Pello Ruiz Cabestany bewandelde het pad van de C-ster met een eigenwaardeprobleem: het pad van de realityshow. Hij nam deel aan uitputtende overlevingsshows, sportieve onzinnigheden in het klatergoud van steriele tv-studio’s. Ook toen ze hem belden voor een ijsdansshow voor Bekende Spanjaarden, aarzelde hij niet.

Pello lachte zelfs als hij op de dunne ijzers door het Spaanse equivalent van Studio 21 zwierde. Hij genoot van de lampen, het applaus, de eindeloze reeks glimlachjes en eerbewijzen die je deel zijn als je gezicht eenmaal een ietwat verschoten meubelstuk van de nationale televisie is geworden.

Tussendoor schreef hij zijn autobiografie, gelardeerd met ‘handige tips voor de beginnende fietser’. Het boek verkocht uitstekend, wat wil je ook, met een beroemde auteur die je vanaf de achterflap uitnodigend toegrijnst.
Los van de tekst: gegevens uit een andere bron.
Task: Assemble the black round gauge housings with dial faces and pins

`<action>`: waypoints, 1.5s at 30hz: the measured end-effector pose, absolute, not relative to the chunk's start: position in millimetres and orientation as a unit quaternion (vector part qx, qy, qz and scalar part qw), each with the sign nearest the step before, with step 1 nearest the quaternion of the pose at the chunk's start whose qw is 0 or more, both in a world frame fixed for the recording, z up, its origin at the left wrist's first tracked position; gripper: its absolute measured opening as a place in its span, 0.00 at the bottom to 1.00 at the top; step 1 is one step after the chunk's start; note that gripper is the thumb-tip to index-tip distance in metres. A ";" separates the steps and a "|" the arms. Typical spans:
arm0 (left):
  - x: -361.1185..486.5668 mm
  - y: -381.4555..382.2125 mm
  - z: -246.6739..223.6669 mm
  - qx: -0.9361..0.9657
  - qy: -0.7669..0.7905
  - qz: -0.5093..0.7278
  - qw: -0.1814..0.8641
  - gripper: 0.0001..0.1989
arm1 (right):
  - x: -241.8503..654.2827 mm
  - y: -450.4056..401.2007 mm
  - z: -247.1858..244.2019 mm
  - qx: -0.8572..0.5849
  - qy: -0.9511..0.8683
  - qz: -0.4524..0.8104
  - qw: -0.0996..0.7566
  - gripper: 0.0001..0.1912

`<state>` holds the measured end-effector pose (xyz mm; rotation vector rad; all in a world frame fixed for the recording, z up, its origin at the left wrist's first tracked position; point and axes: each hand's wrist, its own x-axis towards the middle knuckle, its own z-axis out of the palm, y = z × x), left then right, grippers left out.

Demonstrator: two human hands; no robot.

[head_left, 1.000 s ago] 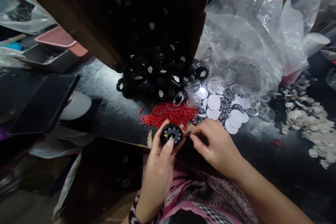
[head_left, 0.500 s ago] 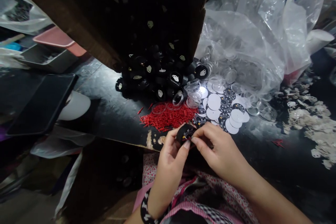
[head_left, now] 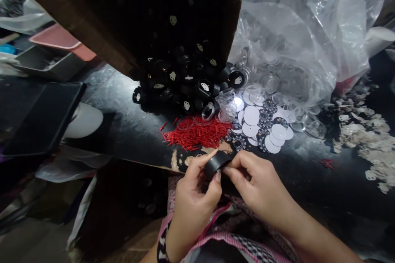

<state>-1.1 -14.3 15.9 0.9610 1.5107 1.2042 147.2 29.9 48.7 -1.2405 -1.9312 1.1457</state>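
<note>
Hands (head_left: 227, 185) curl closed around a black round housing (head_left: 217, 163).

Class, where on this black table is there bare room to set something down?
Bare tabletop shows between the white cup and the red pile. Another patch lies between the round discs and the pale pieces, around a few red slivers. Crowded: the middle, with black cases and clear rings.

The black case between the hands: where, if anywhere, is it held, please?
The left hand holds the black case by its side wall; whether the right hand grips it is hidden.
</note>
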 end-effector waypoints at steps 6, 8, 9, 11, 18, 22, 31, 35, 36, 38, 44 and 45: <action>-4.2 -5.6 7.5 0.244 0.514 0.483 0.666 0.17 | 150.7 41.6 46.6 -0.422 -0.788 0.353 0.274 0.07; -5.3 -3.7 6.2 0.240 0.511 0.472 0.677 0.20 | 151.6 45.6 43.7 -0.394 -0.834 0.285 0.260 0.06; -5.4 -3.3 6.2 0.251 0.522 0.466 0.669 0.20 | 151.6 47.3 42.2 -0.386 -0.854 0.250 0.245 0.06; -4.2 -3.3 6.8 0.263 0.557 0.452 0.645 0.20 | 150.5 49.8 40.1 -0.378 -0.881 0.194 0.209 0.06; 7.6 -2.9 4.2 0.223 0.607 0.447 0.619 0.21 | 140.2 51.4 49.9 -0.464 -0.835 0.221 0.195 0.08; 7.2 0.8 -2.8 0.305 0.621 0.429 0.581 0.24 | 171.9 66.5 51.6 -0.474 -0.800 0.319 0.183 0.10; 10.1 -0.5 -24.3 0.261 0.571 0.450 0.635 0.25 | 300.2 137.1 38.0 -0.697 -0.696 0.050 0.163 0.23; 20.0 4.7 -14.4 0.163 0.507 0.511 0.675 0.20 | 275.6 113.1 46.4 -0.664 -0.706 0.107 0.219 0.13; 23.0 6.4 -10.3 0.143 0.482 0.522 0.689 0.18 | 261.4 102.5 47.5 -0.637 -0.715 0.157 0.241 0.13; 28.1 9.6 -3.0 0.125 0.439 0.524 0.719 0.16 | 229.2 80.1 47.7 -0.533 -0.725 0.318 0.299 0.13; 25.6 8.5 -4.8 0.206 0.443 0.515 0.704 0.21 | 168.3 47.6 42.9 -0.410 -0.765 0.375 0.326 0.18; 23.7 7.0 -7.0 0.234 0.458 0.511 0.689 0.22 | 166.1 48.4 42.5 -0.410 -0.765 0.380 0.319 0.17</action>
Hij was ook al vaak te horen op de Spaanse Eurosport, waar hij als co-commentator de welbespraakte specialist uithing. Zal hij ook gelachen hebben wanneer niemand hem zag, opgesloten in een zweterig commentaarhok aan de finish? Vermoedelijk wel.
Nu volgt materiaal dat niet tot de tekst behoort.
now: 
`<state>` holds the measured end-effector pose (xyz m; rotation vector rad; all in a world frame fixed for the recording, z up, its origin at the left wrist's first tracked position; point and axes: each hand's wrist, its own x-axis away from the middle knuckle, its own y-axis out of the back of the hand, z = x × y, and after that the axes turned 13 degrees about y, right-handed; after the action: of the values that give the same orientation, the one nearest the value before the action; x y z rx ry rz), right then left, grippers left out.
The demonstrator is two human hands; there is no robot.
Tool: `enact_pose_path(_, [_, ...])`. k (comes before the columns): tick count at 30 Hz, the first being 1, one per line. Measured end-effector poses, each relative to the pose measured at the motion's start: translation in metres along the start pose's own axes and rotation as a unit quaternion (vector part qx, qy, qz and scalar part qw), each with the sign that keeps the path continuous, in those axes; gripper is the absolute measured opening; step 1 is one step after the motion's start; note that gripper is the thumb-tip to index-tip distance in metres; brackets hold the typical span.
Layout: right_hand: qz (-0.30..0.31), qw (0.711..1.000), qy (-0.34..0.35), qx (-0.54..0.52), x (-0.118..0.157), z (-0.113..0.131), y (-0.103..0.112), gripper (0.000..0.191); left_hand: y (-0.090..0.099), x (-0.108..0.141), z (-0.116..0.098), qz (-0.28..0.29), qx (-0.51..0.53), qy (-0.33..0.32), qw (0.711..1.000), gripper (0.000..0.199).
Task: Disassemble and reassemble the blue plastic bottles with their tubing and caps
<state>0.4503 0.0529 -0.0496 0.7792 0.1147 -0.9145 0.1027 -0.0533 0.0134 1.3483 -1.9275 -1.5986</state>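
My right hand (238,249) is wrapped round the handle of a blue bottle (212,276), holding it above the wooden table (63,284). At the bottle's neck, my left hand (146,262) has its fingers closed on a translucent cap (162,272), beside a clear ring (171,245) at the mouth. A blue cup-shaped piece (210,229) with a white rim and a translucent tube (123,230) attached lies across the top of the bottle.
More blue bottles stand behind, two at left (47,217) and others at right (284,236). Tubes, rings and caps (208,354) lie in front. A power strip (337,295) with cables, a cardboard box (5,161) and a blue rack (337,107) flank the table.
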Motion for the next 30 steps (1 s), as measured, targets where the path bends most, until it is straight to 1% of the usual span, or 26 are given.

Ook opende hij een restaurant in San Sebastian, de stad waar hij voor een leven lang verliefd op is. Koken deed hij zelf niet, voor zover bekend. Pello was meer van het opeten. En de rol van hartelijke gastheer was hem ongetwijfeld wel toevertrouwd.

Als hij niet druk bezig was de culinaire wereld te veroveren of de tv-business aan zijn voeten te krijgen, fietste hij nog wel eens, af en toe. Zo doorkruiste hij Ethiopië met een groep vrienden, van Addis Abeba tot Wuckro Olaran. Achthonderd kilometer, bij wijze van vakantie.

Of hij nam deel aan de Vassalopet in Zweden, een uitputtende langlauftocht. Ook de Nissan Titan Desert, bekend als de zwaarste mountainbiketocht ter wereld, bracht hij zonder overdreven moeite tot een goed eind. Allemaal hobbyisme, want de échte sport ligt ver achter hem. Nu doet hij alleen nog maar dingen die hij leuk vindt. En Pello vindt nu eenmaal veel dingen leuk. Waarom zou hij anders in godsnaam altijd lachen?